*REQUIRED WORK*.
When the line with "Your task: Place" is found, repeat it and all lines that follow it exactly, stopping at the end of the listing.

*GIVEN MATERIAL*.
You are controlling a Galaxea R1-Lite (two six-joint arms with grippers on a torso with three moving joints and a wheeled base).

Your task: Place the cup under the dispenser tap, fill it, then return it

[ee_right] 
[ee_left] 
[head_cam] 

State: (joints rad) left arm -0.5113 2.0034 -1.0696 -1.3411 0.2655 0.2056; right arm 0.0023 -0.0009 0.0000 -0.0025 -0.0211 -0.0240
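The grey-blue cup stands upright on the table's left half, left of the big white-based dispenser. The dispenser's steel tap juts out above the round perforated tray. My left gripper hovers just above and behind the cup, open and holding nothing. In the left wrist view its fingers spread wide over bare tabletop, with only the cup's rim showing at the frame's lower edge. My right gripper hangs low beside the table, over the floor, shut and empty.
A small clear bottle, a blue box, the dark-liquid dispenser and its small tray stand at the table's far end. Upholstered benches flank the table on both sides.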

*RESPONSE BOX*.
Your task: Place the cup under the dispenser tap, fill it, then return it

[ee_right] 
[ee_left] 
[head_cam] 

State: (joints rad) left arm -0.5113 2.0034 -1.0696 -1.3411 0.2655 0.2056; right arm 0.0023 -0.0009 0.0000 -0.0025 -0.0211 -0.0240
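The grey-blue cup stands upright on the table's left half, left of the big white-based dispenser. The dispenser's steel tap juts out above the round perforated tray. My left gripper hovers just above and behind the cup, open and holding nothing. In the left wrist view its fingers spread wide over bare tabletop, with only the cup's rim showing at the frame's lower edge. My right gripper hangs low beside the table, over the floor, shut and empty.
A small clear bottle, a blue box, the dark-liquid dispenser and its small tray stand at the table's far end. Upholstered benches flank the table on both sides.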

That concludes the answer to the exercise.